> [Data in this exercise]:
=-=-=-=-=
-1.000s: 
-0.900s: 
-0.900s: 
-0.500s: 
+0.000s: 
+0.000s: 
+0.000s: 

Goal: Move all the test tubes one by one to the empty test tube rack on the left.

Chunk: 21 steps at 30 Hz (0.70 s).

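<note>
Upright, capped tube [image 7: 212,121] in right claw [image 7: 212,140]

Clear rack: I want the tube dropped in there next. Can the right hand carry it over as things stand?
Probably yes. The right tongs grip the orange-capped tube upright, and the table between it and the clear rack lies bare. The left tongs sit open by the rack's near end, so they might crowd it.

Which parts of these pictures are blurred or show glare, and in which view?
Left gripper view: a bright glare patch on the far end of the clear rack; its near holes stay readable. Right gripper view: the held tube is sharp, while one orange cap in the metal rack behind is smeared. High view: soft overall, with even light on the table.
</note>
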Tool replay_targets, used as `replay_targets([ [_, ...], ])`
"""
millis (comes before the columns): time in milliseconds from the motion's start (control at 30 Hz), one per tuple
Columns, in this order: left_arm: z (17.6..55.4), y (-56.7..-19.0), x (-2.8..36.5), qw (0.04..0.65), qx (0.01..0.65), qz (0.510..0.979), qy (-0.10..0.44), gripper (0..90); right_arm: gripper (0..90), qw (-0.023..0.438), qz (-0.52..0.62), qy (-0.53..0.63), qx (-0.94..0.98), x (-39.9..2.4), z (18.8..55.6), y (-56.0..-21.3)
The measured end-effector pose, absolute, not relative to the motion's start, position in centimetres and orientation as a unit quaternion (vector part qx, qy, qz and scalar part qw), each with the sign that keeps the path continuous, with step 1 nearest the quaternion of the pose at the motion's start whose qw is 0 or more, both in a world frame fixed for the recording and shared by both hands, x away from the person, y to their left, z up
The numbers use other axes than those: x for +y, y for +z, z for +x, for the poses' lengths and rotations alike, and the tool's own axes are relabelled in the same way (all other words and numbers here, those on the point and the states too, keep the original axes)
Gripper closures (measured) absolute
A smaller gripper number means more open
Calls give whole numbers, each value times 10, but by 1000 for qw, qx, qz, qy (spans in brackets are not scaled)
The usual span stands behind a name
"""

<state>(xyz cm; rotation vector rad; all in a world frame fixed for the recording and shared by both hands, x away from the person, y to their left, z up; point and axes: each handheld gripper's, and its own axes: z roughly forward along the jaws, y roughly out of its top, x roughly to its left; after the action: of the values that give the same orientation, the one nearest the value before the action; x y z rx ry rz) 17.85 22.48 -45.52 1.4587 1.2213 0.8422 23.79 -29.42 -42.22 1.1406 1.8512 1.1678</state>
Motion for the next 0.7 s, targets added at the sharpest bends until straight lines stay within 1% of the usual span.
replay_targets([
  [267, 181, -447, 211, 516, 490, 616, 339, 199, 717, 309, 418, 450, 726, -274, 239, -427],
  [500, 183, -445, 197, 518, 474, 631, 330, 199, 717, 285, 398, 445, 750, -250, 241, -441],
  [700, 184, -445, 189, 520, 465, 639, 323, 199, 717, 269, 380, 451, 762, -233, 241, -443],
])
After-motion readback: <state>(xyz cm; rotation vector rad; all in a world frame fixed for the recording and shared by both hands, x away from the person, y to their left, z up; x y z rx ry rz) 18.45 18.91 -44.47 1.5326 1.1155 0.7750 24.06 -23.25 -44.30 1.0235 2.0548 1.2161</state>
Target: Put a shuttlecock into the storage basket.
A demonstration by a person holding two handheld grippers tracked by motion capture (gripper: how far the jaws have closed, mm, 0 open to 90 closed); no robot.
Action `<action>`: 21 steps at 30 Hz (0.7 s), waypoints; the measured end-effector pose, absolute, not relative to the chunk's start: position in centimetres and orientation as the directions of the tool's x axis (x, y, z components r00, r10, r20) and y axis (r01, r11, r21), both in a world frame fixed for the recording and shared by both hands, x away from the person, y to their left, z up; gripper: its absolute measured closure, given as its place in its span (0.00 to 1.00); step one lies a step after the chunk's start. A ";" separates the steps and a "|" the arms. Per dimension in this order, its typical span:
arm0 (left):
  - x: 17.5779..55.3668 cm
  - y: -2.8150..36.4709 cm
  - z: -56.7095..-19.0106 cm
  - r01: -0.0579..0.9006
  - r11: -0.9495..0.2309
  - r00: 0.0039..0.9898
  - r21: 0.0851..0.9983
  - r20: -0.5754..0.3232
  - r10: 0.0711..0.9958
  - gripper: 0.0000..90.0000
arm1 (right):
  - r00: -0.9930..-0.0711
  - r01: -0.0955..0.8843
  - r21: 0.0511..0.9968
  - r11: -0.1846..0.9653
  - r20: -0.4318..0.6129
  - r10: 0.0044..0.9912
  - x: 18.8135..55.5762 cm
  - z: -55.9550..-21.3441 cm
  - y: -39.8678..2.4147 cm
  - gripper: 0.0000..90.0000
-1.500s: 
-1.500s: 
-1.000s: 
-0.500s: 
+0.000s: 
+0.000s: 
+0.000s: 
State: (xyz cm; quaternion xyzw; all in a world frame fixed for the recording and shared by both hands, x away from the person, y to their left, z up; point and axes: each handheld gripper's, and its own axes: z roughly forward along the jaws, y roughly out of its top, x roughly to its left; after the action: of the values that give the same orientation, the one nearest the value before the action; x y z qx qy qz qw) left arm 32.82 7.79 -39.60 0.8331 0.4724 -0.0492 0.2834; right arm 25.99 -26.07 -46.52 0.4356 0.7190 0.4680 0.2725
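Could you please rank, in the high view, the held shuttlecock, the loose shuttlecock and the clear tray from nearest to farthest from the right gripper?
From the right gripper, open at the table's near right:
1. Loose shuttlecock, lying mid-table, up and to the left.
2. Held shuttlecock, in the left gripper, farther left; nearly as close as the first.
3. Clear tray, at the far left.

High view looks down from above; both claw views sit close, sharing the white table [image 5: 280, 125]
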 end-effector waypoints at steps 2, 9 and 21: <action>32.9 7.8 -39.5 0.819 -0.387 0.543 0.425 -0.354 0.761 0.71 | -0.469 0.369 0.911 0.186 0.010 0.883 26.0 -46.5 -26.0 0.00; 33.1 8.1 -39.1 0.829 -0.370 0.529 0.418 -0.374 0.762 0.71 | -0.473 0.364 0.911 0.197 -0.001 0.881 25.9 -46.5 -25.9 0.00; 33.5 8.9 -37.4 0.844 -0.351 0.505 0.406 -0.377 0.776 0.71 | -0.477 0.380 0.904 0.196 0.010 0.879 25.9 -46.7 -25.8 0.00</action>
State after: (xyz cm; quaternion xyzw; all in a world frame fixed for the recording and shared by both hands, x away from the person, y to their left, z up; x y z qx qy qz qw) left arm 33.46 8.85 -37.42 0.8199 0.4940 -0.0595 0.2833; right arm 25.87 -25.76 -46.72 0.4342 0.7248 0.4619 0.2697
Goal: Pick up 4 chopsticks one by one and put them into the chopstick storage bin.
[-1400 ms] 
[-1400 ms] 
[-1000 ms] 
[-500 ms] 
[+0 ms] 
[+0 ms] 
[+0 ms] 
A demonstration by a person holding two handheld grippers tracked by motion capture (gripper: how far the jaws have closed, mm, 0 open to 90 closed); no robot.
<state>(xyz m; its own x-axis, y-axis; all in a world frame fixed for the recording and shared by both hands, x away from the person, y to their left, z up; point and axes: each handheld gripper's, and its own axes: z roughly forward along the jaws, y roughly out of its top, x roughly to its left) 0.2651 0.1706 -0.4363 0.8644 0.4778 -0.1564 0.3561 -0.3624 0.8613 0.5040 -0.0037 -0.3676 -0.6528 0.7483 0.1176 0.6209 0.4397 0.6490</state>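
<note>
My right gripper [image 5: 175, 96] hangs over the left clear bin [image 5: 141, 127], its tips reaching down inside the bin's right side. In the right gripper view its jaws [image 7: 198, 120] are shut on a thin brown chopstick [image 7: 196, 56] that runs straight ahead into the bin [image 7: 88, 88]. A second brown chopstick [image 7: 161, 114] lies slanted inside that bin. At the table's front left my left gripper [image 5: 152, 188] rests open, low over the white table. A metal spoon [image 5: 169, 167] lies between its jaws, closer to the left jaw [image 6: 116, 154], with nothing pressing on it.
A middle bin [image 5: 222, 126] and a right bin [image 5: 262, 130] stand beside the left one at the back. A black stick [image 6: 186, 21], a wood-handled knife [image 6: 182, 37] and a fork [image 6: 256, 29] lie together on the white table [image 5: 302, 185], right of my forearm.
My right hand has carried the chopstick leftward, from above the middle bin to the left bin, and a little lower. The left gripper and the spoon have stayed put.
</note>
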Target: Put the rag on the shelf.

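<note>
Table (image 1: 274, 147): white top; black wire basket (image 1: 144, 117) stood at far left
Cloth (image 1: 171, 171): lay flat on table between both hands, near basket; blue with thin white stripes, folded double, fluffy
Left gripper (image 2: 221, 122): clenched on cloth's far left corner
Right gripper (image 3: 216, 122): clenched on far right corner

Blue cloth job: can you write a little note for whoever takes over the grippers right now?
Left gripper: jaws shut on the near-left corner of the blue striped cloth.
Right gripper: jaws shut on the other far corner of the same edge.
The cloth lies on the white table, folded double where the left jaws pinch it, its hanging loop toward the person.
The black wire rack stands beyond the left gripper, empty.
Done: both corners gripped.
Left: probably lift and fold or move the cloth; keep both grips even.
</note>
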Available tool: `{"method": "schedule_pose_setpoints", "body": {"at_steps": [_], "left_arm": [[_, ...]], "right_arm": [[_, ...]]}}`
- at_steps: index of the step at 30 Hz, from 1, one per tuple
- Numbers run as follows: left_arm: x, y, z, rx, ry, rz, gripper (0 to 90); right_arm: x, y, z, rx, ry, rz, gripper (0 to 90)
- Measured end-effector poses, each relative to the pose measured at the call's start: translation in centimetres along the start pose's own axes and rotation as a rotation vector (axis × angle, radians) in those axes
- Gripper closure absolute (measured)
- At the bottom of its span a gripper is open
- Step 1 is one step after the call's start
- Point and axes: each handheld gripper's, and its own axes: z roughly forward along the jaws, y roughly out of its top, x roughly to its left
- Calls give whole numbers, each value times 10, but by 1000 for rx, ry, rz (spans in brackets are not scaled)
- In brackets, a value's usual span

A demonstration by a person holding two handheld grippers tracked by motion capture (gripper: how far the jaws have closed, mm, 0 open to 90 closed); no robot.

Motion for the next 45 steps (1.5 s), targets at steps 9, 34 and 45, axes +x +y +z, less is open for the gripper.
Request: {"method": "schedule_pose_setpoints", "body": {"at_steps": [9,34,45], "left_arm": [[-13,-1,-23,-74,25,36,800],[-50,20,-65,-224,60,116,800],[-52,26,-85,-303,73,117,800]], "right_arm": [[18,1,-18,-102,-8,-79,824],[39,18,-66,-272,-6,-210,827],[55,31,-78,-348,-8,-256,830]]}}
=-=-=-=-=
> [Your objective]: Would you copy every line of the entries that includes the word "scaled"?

> [Response below]:
Calls give whole numbers, each value times 10, but by 1000 for qw, qx, qz, qy (spans in brackets are not scaled)
- Calls give whole numbers, each value times 10, but by 1000 for rx, ry, rz (spans in brackets are not scaled)

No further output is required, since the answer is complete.